After Rock-Roc attack upon the Thestral city of Deepdelve Public Defender Midnight Glide interrogates a group of vigilantes who illegally came to the city’s defense. But will the stubborn lawyer's attempts to point out the basic fact that he law is what it is stop the Batmares when the defend their actions as an organized protest against a bad law?
Nanananana
Yeah, living under Cadence is not for the faint of heart. Or vanilla. Or some hefty tolerance towards the /d/eviancy of others.
Such weakness does pave the way to hilariousness though
Crystal' surprise when she discovers they don't have vigilante superheroes is hilariously terrifying. Can you imagine being in a situation you believe everything is ok only to be made aware it's not nearly ok? Girl is though to just bear it and get stuff done.
So their modus operandi resumes itself to "throw rocks at it". Surprisingly effective, all things considered. At least it's not "make friends with the pony eating monster". That only works if you're Fluttershy
Funny how their defense could be resumed to "Six. THOUSAND. Lives. Today." no matter what consequences came, it would be worth it.
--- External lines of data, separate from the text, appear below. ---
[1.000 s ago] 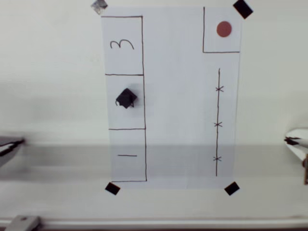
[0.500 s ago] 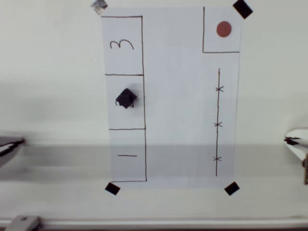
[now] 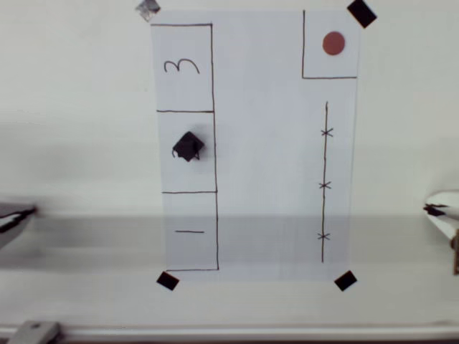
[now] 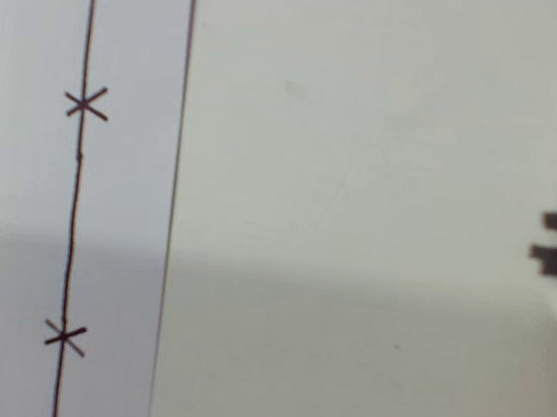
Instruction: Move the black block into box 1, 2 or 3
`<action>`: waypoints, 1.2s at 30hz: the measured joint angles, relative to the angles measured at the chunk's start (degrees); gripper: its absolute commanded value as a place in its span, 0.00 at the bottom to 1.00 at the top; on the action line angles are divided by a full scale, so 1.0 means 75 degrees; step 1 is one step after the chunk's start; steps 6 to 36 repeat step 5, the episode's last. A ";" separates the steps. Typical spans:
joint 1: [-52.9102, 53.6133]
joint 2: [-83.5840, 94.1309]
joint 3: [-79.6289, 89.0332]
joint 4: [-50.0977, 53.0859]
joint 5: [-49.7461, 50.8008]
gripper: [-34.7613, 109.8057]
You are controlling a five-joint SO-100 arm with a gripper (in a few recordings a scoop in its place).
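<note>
The black block (image 3: pixel 188 146) sits inside the box (image 3: pixel 186 151) marked 2, well apart from the gripper (image 3: pixel 439 210) at the overhead view's right edge, whose jaw state cannot be told, so only a stray return sweep could knock it out.

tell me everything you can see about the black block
In the overhead view the small matte black cube sits turned cornerwise, like a diamond, inside the middle pen-drawn rectangle of the column on the white paper sheet, between the rectangles marked 3 and 1. It covers most of that rectangle's handwritten mark, with only a curl of pen line peeking out at its left. It rests flat on the paper, clear of the drawn lines, casting a soft shadow to its right. Nothing grips it.
</note>
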 measured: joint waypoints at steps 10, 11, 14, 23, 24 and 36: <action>0.0000 0.0000 0.0000 0.0000 0.0000 0.24; 0.0000 0.0000 0.0000 0.0000 0.0000 0.24; 0.0000 0.0000 0.0000 0.0000 0.0000 0.24; 0.0000 0.0000 0.0000 0.0000 0.0000 0.24; 0.0000 0.0000 0.0000 0.0000 0.0000 0.24; 0.0000 0.0000 0.0000 0.0000 0.0000 0.24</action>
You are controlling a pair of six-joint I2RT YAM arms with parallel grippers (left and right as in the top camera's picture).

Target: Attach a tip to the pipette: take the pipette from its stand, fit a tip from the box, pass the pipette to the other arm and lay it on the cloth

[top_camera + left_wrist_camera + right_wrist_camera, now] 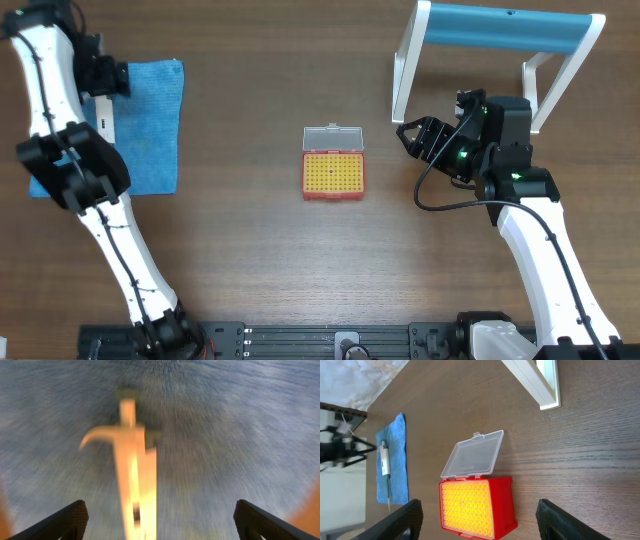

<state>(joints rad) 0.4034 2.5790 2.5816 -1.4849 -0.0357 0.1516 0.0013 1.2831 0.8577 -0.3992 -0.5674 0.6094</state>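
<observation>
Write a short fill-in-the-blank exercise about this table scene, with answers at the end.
1. The pipette lies on the blue ____.
2. The tip box stands in the middle of the table with its clear lid ____.
3. The box's body is red and the tips in it are ____.
Missing words: cloth; open; yellow.

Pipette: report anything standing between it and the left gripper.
Nothing visible does. The left gripper hangs open directly above the pipette, which lies on the blue cloth, with only bare cloth around it.
</observation>
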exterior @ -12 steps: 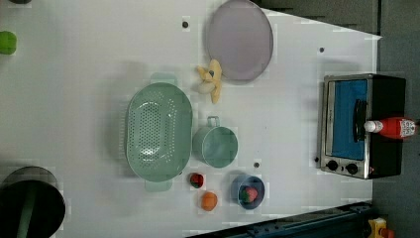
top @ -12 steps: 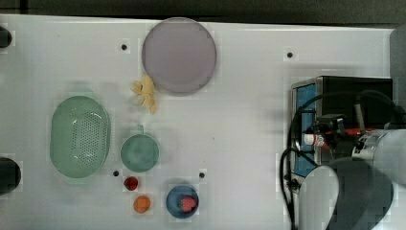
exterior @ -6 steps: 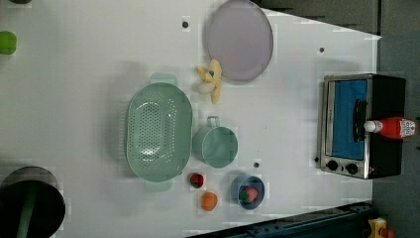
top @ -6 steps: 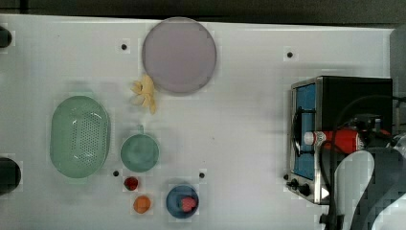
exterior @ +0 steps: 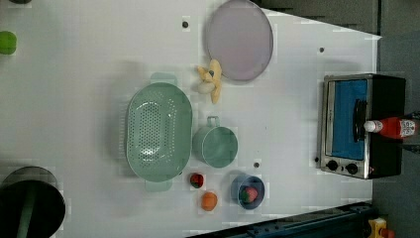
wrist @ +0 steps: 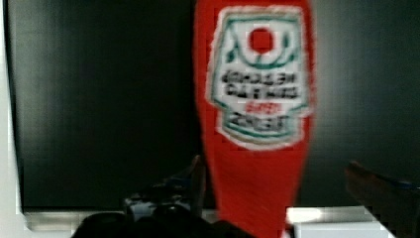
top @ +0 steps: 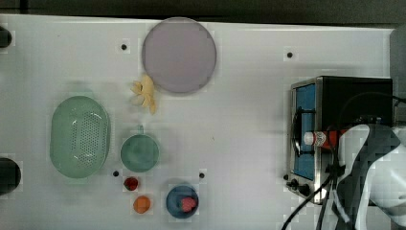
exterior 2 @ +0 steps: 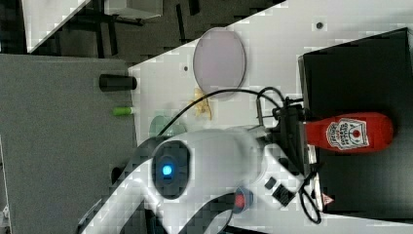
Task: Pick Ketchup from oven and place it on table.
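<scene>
Top view: ketchup (top: 320,139) lies on top of the oven (top: 354,103), cap toward the oven's glass door; the white arm (top: 373,177) covers the bottle's far end. Oven stands on the table (top: 239,120).

Left view: ketchup (exterior: 391,127) rests across the oven (exterior: 364,124) roof, cap over the door edge. Green cup (exterior: 215,145) and colander (exterior: 158,131) sit well apart from the oven.

Right view: ketchup (exterior 2: 348,132) on the black oven (exterior 2: 360,73) top, gripper (exterior 2: 297,139) at its cap end.

Wrist view: ketchup (wrist: 255,114) lies between the wide-spread fingers (wrist: 198,178), neither touching it.
</scene>
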Robot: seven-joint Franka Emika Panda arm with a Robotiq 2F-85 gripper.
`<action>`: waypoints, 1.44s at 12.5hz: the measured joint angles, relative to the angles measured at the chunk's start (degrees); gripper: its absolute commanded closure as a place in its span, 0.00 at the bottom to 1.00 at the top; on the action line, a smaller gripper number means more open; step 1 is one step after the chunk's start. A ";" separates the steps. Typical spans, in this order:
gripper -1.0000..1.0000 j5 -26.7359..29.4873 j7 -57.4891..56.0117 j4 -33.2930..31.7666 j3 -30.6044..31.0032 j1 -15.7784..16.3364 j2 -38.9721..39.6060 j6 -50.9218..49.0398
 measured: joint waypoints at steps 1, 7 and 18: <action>0.00 1.02 0.00 0.62 -0.62 0.10 2.09 2.83; 0.00 2.12 0.00 2.07 -0.81 -1.81 6.68 6.83; 0.36 1.79 0.00 2.91 -1.29 -1.93 7.62 6.69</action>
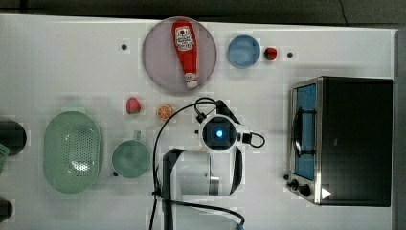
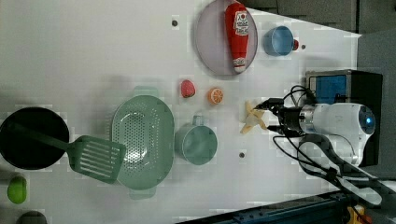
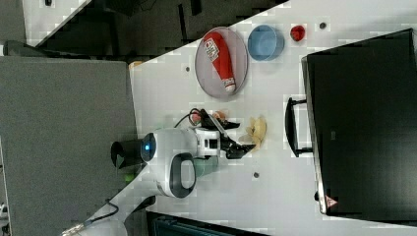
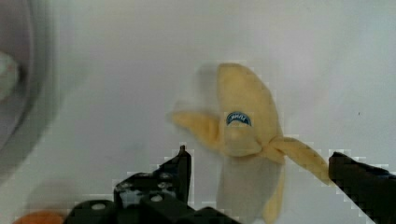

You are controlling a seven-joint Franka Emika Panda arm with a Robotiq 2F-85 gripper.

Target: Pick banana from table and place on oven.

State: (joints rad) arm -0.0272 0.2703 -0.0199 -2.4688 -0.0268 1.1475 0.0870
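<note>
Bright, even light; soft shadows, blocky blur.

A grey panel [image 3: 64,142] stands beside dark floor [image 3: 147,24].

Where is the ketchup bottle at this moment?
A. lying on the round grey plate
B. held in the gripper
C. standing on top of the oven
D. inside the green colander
A. In the top view the red ketchup bottle lies flat on the round grey plate, far from the oven; the green colander holds no bottle, and the open gripper hangs over the banana.
</note>
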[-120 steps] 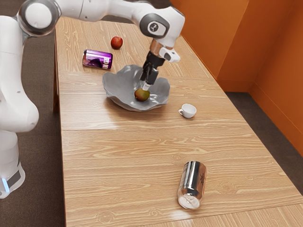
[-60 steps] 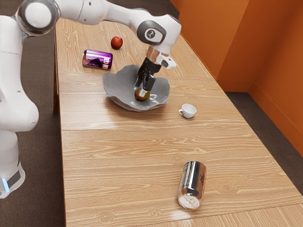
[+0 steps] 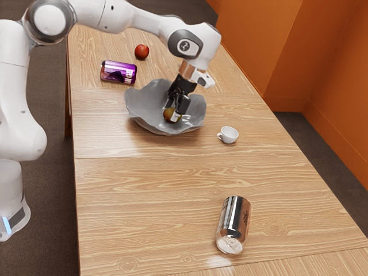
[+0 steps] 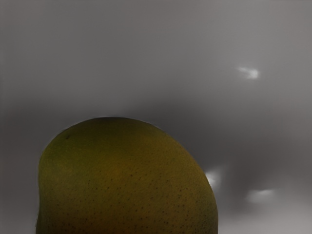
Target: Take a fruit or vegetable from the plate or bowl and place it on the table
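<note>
Exterior view: gripper down in grey bowl, fingers wide, astride the mango; can't tell whether both touch it. Mango lies in the bowl. Wrist view adds green-gold skin, dark speckles. Exterior view gives the surroundings: table with cup near bowl, apple, purple can, silver can on its side.

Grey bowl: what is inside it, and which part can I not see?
Inside the grey bowl is one green-brown fruit. The gripper covers part of the fruit and part of the bowl's inside. What is beneath the fruit cannot be seen.
</note>
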### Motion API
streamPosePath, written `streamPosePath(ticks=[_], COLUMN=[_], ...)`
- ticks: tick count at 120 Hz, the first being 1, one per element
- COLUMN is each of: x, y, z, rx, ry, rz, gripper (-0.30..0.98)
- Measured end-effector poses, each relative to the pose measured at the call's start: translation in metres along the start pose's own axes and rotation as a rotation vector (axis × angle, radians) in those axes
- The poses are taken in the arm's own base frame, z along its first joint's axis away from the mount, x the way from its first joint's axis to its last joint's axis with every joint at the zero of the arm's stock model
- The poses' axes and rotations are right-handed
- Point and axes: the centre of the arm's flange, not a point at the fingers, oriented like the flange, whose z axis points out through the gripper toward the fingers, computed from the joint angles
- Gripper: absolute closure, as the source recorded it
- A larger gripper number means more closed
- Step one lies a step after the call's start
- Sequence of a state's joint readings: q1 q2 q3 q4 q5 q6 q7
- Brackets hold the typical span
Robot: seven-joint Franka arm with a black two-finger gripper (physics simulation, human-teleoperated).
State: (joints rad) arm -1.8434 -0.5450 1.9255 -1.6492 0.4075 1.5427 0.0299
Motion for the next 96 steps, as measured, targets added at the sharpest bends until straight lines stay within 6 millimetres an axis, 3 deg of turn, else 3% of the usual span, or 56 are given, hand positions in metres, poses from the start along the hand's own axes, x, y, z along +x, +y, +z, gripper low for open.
streamPosePath(ticks=[51, 75, 96], x=[0.008, 0.008, 0.008], y=[0.002, 0.001, 0.0], z=[0.01, 0.011, 0.01], rx=[-0.004, -0.006, -0.004], ry=[-0.01, -0.01, -0.007], rz=[-0.009, -0.015, -0.022], gripper=[0.12, 0.31, 0.38])
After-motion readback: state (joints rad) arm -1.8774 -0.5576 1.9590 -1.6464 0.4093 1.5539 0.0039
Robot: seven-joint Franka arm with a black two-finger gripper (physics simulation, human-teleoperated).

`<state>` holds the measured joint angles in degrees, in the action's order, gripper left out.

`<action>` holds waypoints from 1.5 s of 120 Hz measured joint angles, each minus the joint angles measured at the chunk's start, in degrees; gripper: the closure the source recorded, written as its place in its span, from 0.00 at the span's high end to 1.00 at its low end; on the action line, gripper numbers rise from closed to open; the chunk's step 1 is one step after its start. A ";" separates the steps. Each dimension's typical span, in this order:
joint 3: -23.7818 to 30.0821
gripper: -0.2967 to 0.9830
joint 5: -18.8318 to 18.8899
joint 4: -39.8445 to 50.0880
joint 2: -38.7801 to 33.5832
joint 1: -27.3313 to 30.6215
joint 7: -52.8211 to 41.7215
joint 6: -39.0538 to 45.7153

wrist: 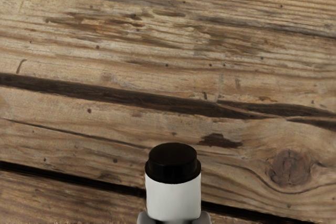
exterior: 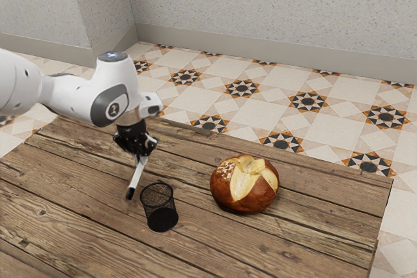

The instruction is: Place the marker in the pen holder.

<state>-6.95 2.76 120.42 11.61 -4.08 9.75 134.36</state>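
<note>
I have the claw [exterior: 139,154] closed around the marker [exterior: 136,179], gripping it from two sides. The marker slants down out of my grip, black end lowest, outside the pen holder and near it, on the exterior view's left. The black mesh pen holder [exterior: 161,217] stands upright on the wooden table [exterior: 313,232], with a crusty bread roll [exterior: 244,190] on its other side.

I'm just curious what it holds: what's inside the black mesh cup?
Through the upper mesh of the cup, wood of the table shows, no pen. The bottom looks dark, so anything lying there is hidden.
</note>
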 joint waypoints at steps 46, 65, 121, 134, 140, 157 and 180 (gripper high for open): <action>9.01 0.15 0.95 6.77 -23.85 -1.21 -0.83 -5.88; 10.33 0.15 0.90 9.64 -24.21 -1.86 -1.02 -5.35; 11.38 0.15 0.99 9.77 -16.94 -1.41 -0.68 0.69; 11.41 0.20 0.98 10.65 -15.05 -1.27 -0.58 1.16; 11.38 0.29 0.56 10.75 -14.59 -1.29 -0.92 1.25; 11.29 0.51 -0.17 3.50 -14.45 -0.88 -2.49 -3.08; 10.99 0.66 -0.05 -21.15 -12.91 -0.76 -7.37 -24.48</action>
<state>4.04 2.71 99.27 -1.31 -4.84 2.38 109.89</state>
I wish I could say anything about the political angle, but I live in Brasil so... It can be even worse
Kinda hard to condemn heroes. Whomever let those girls face time in the slammer would commit political suicide. I can understand Midnight's angle, she wants to help the dumb college kids have some hope of not screwing their whole lives, bit she did forget their best hope of doing so is appealing to the fact that in a magical land of constant monster attacks you need magical heroes. Or a damn effective military. Preferably both
Loved it, Meeps. Including the puns and references. Specially the puns and references
8886750
I'm glad! This one was hard to write. I was worried you would hate it. Glad to know it's quite the opposite!
I'm also glad to know that Midnight doesn't come off as a total bitch. She's meant to be another point of view on a complicated issue. An antagonist, but not a villein.
Ohh Meep! This was a gem. I love stories that take a powered hero’s action and how that interfaces with the rest of the world.
Insert Persona 5 reference here.
Seriously. The only difference is that these heroes wanted to be seen, where as Persona 5’s heroes were staying anonymous.
Poor Midnight. Under normal circumstances, and especially if they had tried to remain anonymous, those six would be looking at a lot more heat in spite of all the good that they did, and that's the burden that she's working under. She's just another pony trying to do best by the world in a world designed to prevent those who can help from doing so...and she really didn't deserve to have Crystal snub her like that. This is someone who has likely seen other attempted activists come and go with nothing ever changing. She's so jaded with the current system that she doesn't honestly think that any small group could ever hope to change it.
As soon as it was mentioned that they had saved the governor's life, though, I knew the six were going to be pardoned, and likely deputized to continue their work. Because yes, the governor does have that kind of authority, and the mares have already managed to get the general populace on their side, and based on the actions of the military during the rockroc attack they would have had their support as well. Really, that's the only way to keep things from falling into complete chaos if you have a society with a large number of powerful beings, have anyone that wants to do the hero job be officially recognized and deputized.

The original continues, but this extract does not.